Mercury Exposure Among Household Users and Nonusers of Skin-Lightening Creams Produced in Mexico — California and Virginia, 2010Weekly
January 20, 2012 / 61(02);33-36


Mercury exposure has been reported among users of skin-lightening creams produced outside the United States but not among nonusers in their households (1–4). Mercury exposure can result in irreversible renal and central nervous system damage or death (4,5). In March 2010, coordinators of a health study notified members of a Mexican-American family in California with four study participants that they had elevated blood mercury levels and also notified the local health department, which in turn asked the California Department of Public Health (CDPH) to investigate. CDPH interviewed the four study participants and a fifth household member and identified unlabeled skin-lightening creams with mercury content measured at 2.0%–5.7% by weight as the likely source of mercury exposure. CDPH also interviewed friends of the study participants in California who had used similar skin-lightening products, and the Virginia Department of Health (VDH) interviewed relatives in that state who had used skin-lightening products. In all, investigators in the two states collected information and urine specimens for 22 persons in five households. The results indicated that 15 persons had elevated urinary mercury concentrations, including nine users of the cream (six with nonspecific symptoms) and six nonusers. Mercury vapor concentrations as high as 50 µg/m3 were measured in spot household locations; however, the overall concentration for each room in all five households was <1.0 µg/m3, considered a safe level. Both health departments advised users and the public to stop using these creams and issued clinical health alerts notifying physicians about this potential cause of mercury toxicity.

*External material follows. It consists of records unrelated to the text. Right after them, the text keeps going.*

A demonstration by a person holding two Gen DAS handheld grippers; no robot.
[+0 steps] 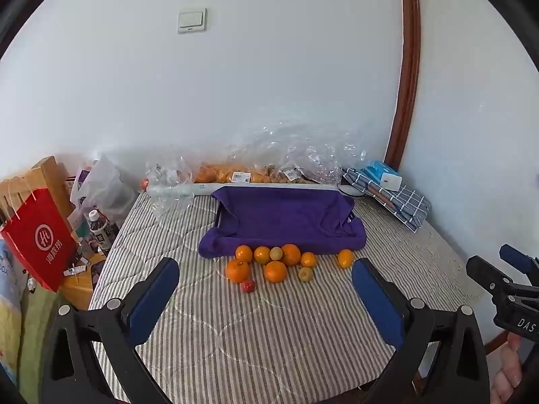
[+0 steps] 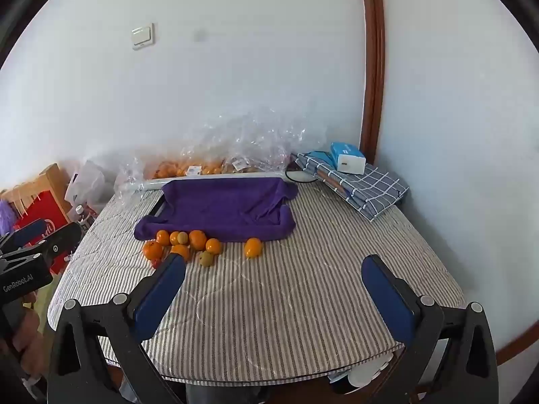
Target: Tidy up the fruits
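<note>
Both grippers hanging over the near end of the striped table (image 1: 256,336), left gripper (image 1: 266,277) and right gripper (image 2: 273,271) each spread wide with nothing between the blue pads. Fruits bunched right against the near edge of the purple cloth (image 1: 283,219): a cluster of oranges (image 1: 275,271), one orange (image 1: 345,258) off alone on the cloth's right side, two yellowish fruits (image 1: 306,273) mixed in. Small red fruit (image 1: 247,285) plain in the left wrist view, nearest of the bunch from the cloth; mostly tucked behind the left finger in the right wrist view. Dark tray edge (image 2: 158,209) peeking out at the cloth's left side, clearer from the right wrist. Behind the cloth, clear bags (image 1: 235,173) with more oranges against the wall. Red bag (image 1: 40,235) and bottles (image 1: 99,230) well left of the cloth, fully seen only from the left wrist. Checked fabric (image 2: 363,188) with a blue box (image 2: 348,158) on top, right of and behind the cloth.
</note>
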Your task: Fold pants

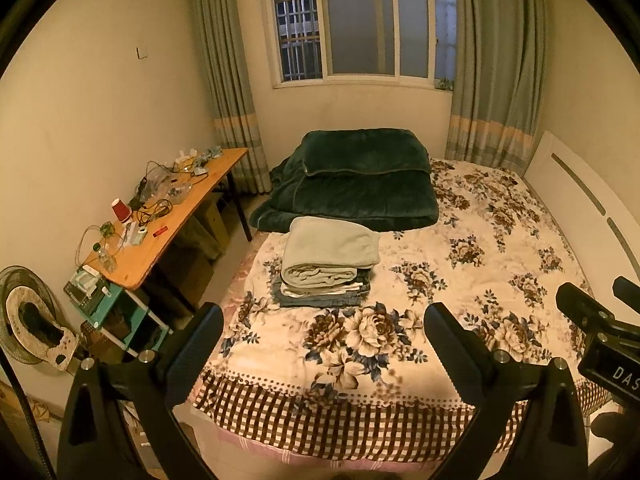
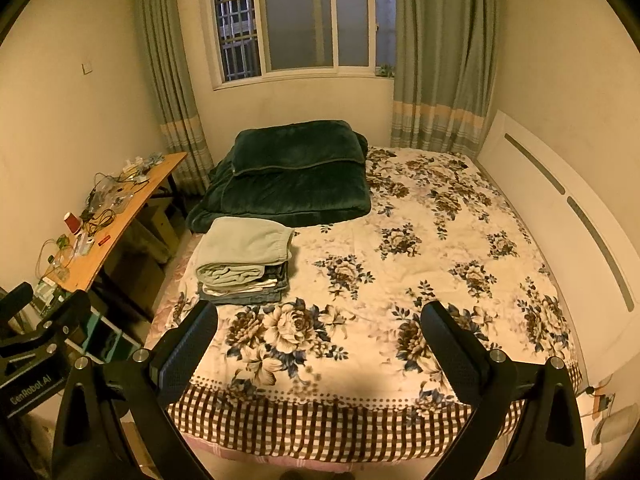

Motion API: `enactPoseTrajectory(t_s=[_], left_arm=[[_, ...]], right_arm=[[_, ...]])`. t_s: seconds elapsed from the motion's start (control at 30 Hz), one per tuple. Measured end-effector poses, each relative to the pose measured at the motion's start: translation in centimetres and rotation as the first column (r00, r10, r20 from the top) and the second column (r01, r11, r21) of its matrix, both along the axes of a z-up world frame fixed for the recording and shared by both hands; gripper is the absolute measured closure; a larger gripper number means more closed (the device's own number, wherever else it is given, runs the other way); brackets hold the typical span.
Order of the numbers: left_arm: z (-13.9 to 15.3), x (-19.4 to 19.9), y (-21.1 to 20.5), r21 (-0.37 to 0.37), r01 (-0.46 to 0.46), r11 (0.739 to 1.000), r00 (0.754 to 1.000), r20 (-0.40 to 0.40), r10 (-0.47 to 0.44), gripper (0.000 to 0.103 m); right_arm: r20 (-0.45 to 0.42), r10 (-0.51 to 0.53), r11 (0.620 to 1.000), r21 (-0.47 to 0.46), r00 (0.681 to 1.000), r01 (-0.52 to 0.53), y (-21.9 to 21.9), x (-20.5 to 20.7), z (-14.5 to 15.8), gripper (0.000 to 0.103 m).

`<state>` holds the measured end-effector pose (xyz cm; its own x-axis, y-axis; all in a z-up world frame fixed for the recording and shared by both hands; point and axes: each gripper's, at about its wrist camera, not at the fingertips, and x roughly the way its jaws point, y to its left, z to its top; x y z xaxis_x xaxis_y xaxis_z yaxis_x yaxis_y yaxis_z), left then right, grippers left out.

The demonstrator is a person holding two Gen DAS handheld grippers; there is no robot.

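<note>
A stack of folded pants (image 1: pixel 326 264) (image 2: pixel 244 262) lies on the left part of the floral bedspread (image 1: pixel 460 280) (image 2: pixel 400 264), with pale green sweatpants on top and jeans underneath. My left gripper (image 1: pixel 322 322) hovers open above the bed's foot, nothing between its fingers. My right gripper (image 2: pixel 318 320) is held open there as well, empty, and its body shows at the right edge of the left wrist view. Both are well short of the stack.
A folded dark green quilt (image 1: pixel 352 180) (image 2: pixel 292 176) lies behind the stack. A cluttered wooden desk (image 1: pixel 168 220) (image 2: pixel 120 216) stands left of the bed, a fan (image 1: pixel 28 320) near it. A white headboard (image 1: pixel 580 200) (image 2: pixel 560 216) runs along the right.
</note>
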<state>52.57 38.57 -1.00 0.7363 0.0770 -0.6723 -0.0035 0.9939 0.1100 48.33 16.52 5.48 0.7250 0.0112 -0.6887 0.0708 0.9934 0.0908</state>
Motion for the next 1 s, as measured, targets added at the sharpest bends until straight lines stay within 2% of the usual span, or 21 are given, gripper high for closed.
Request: enactPoseTrajectory(t_s=[1.0], left_arm=[[0.2, -1.7, 0.3, 0.004, -0.038, 0.999, 0.999, 0.025, 0.038, 0.0]], right_arm=[[-0.002, 0.026, 1.0, 0.002, 1.0, -0.026, 0.7, 0.4, 0.0, 0.0]])
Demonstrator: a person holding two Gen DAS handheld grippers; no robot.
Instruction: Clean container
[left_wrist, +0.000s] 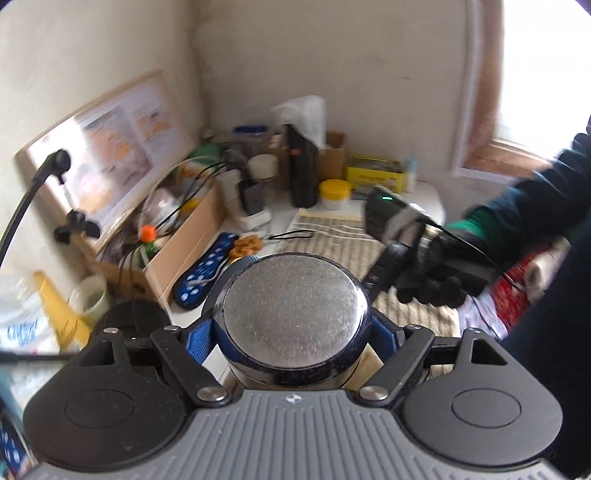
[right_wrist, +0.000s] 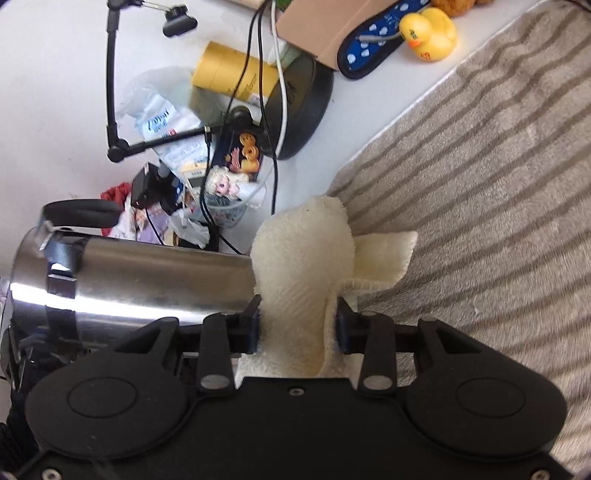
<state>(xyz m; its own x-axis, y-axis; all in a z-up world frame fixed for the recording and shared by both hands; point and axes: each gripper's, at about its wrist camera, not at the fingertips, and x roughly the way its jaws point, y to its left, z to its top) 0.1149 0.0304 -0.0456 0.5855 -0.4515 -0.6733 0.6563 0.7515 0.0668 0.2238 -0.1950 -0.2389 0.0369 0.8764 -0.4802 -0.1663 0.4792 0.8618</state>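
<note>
One steel container (right_wrist: 147, 284), seen in both views. One cream cloth (right_wrist: 303, 266). Two grippers: left gripper (left_wrist: 293, 328), right gripper (right_wrist: 297, 325). One striped towel (right_wrist: 480, 184). One yellow rubber duck (right_wrist: 430, 33). One blue spotted slipper (left_wrist: 203, 269). One black bottle (left_wrist: 303, 166). One yellow-lidded jar (left_wrist: 335, 194). One yellow tube (right_wrist: 236, 75).

1. Daylight pours in from the window (left_wrist: 543, 74) at upper right of the left wrist view, blown out to pure white.
2. The gloved hand (left_wrist: 428, 266) and sleeve there smear with motion blur; the back clutter is soft too.
3. The container's flat base (left_wrist: 291, 310) catches a dull, grainy sheen.
4. In the right wrist view, bright glare streaks along the steel container (right_wrist: 147, 284).
5. The white desk (right_wrist: 48, 110) is nearly overexposed.
6. Fisheye bending curves every edge, with dark corners.
</note>
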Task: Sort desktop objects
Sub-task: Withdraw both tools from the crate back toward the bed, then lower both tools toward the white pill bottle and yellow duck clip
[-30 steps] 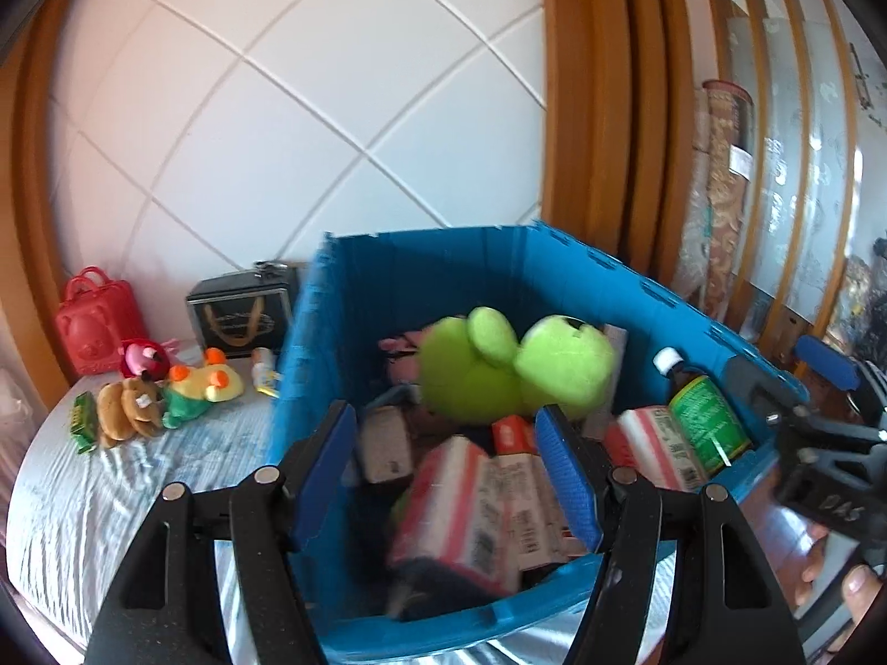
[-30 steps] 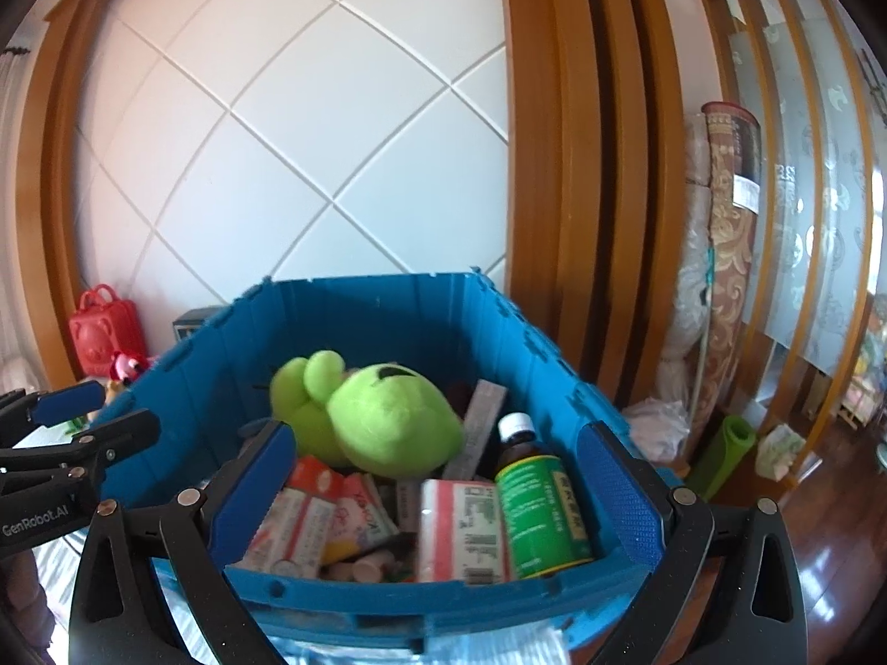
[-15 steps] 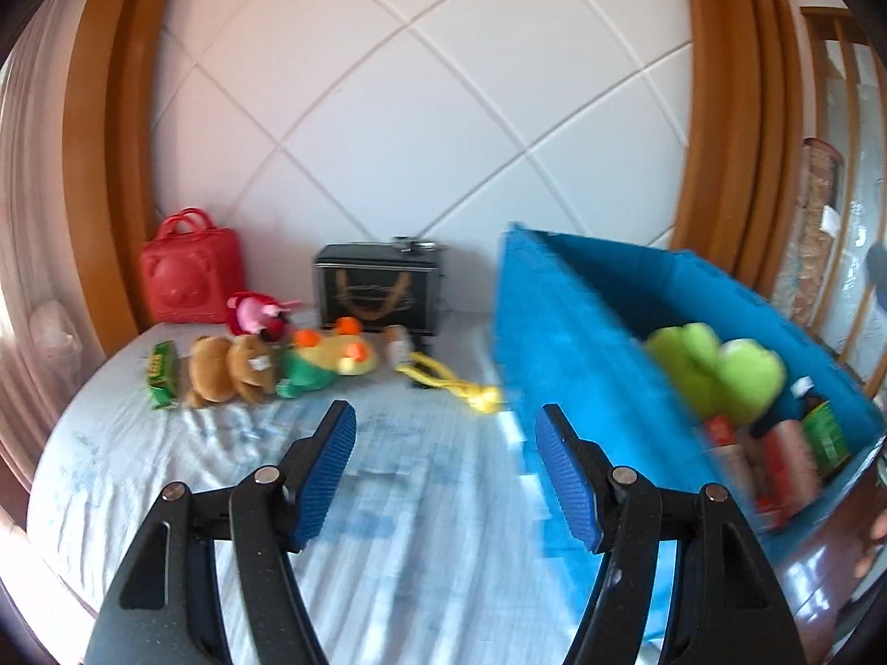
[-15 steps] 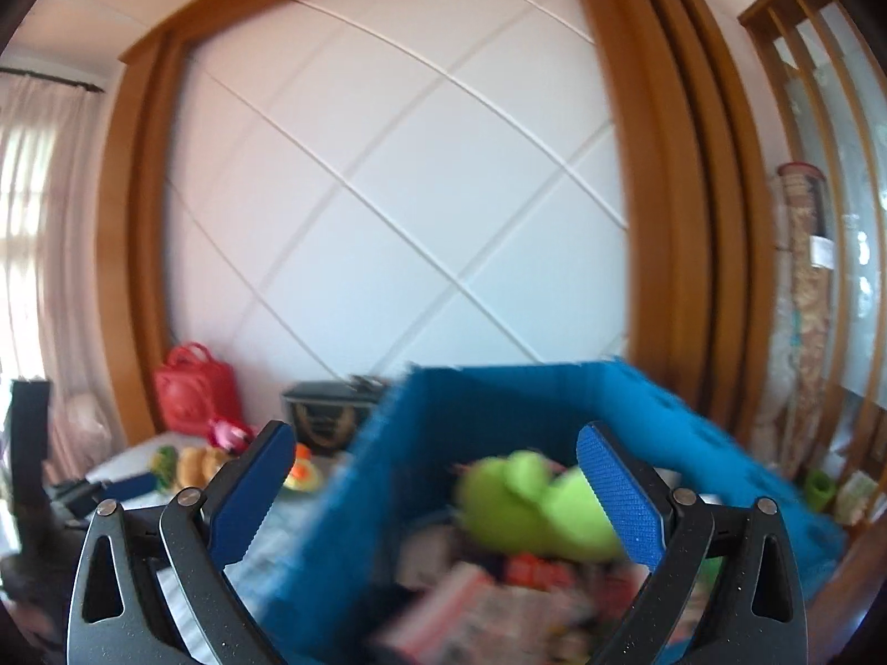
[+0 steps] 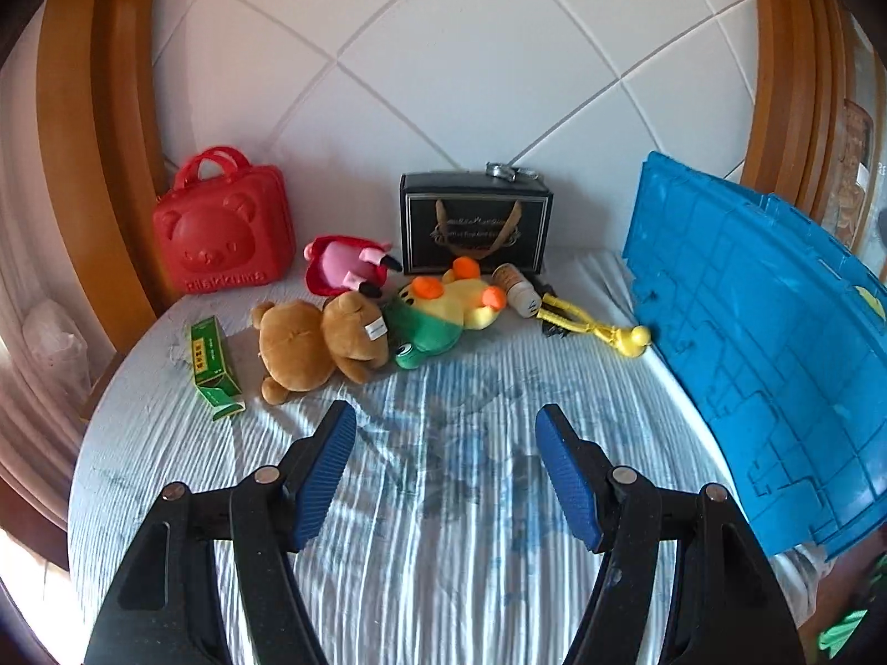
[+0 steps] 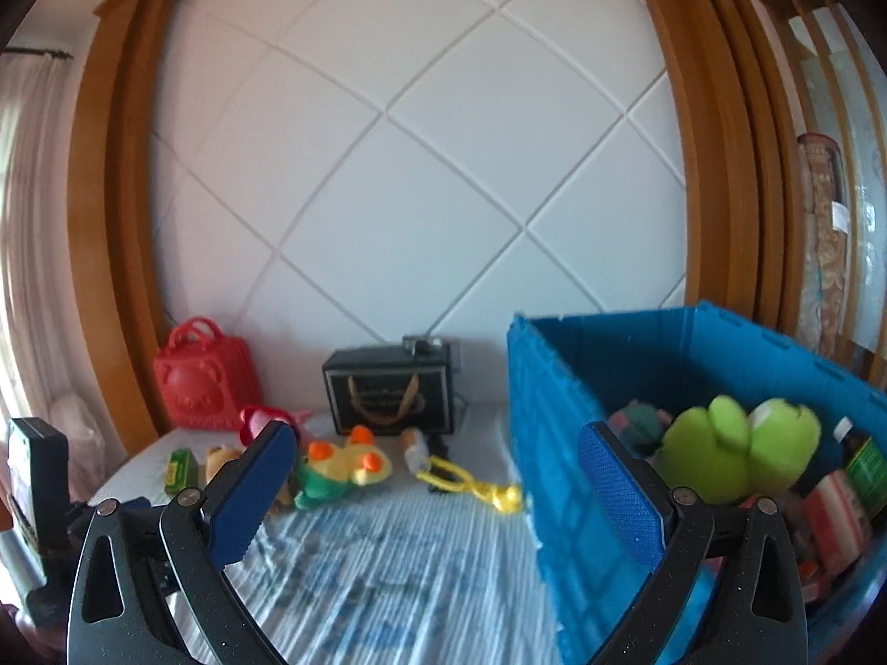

Epidemiologic and Environmental Investigations

CDPH interviewed the four health study participants and a fifth household member by using a questionnaire to assess potential mercury exposures from thermometers, fluorescent light bulbs, occupational activities, pharmaceuticals, personal care products, and spiritual practices. An unlabeled skin-lightening cream produced in Mexico was identified as the likely source of mercury exposure for persons who reported its use. After learning that the health study participants had Virginia relatives using skin-lightening creams from the same source, CDPH contacted VDH, which used a questionnaire more focused on skin-lightening creams because they were the suspected source of mercury exposure.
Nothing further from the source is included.